Page:Faucher de Saint-Maurice - Promenades dans le golfe Saint-Laurent, 1886.djvu/110

Le texte de cette page a été corrigé et est conforme au fac-similé.
108
LES ÎLES DANS

Jamais de ma vie je n’ai va quelque chose de plus triste et de plus navrant que ces tombes d’inconnus qui demeurent là sans prières ; et pour oublier ces tristesses, nous prîmes le parti de nous rendre à la gracieuse invitation de madame Pope. Chez elle une charmante surprise nous attendait. Sur une table, au milieu du salon de la tour, étaient éparpillés une foule de croquis, d’études et de dessins signés par mademoiselle Grace Pope.
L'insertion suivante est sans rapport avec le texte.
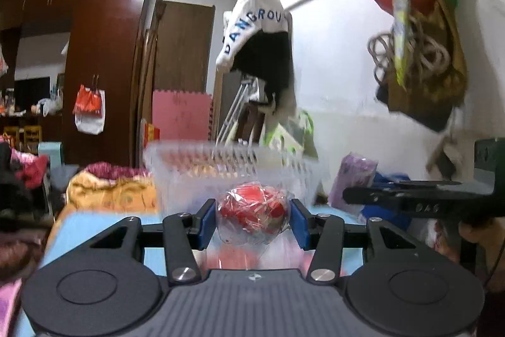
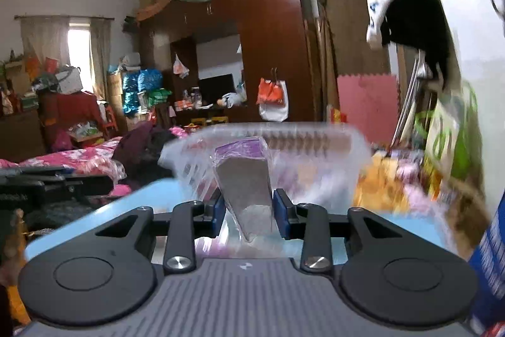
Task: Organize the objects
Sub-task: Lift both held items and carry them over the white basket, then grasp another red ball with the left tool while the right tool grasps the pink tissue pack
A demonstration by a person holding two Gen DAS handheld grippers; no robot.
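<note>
Left tool [image 1: 252, 220] clamping red wrapped ball [image 1: 252, 217], right tool [image 2: 249, 212] clamping purple packet [image 2: 244, 185]

- Left gripper [image 1: 252, 220]: the red plastic-wrapped round object [image 1: 252, 215] sits between its fingers, above the light-blue worktop [image 1: 79, 226].
- Just behind that object stands the clear ribbed plastic basket [image 1: 227, 166], on the worktop.
- Right of the basket, the purple wrapped packet [image 1: 353, 179] lies beside the wall.
- Right gripper [image 2: 249, 215]: the grey wedge-shaped wrapped block [image 2: 246, 188] stands between its fingers, the same basket [image 2: 284, 141] right behind it.
- The brown wooden wardrobe [image 2: 268, 46] stands far behind.
</note>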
Ces ébauches indiquaient non-seulement les plus heureuses dispositions pour la peinture, mais elles prouvaient que cette enfant de treize ans avait un talent remarquable pour l’art statuaire. On nous fit voir un modèle en argile d’une matrone romaine agenouillée, qui certes, par l’élégance de la draperie, la pureté des lignes et la finesse du travail, n’aurait pas fait honte aux débuts de certains artistes à la mode. Les uns admiraient, j’étais du nombre. D’autres hasardaient de timides conseils. Pendant ce temps-là, madame Pope faisait à ses hôtes une distribution de zoophytes, de coquilles, et ce ne fut que lorsque nous eûmes repris la haute mer, que nous pûmes compter nos trésors, et bien nous rappeler les attentions délicates de cette hospitalité.

Notre départ avait été précipité. Du haut du phare, le capitaine avait vu un banc de brume se former à l’horizon, et à peine avions-nous couru une bordée au large, qu’il fallut capéer. Déjà le brouillard nous enveloppait, pour ne plus nous quitter qu’après quatre-vingt-sept heures.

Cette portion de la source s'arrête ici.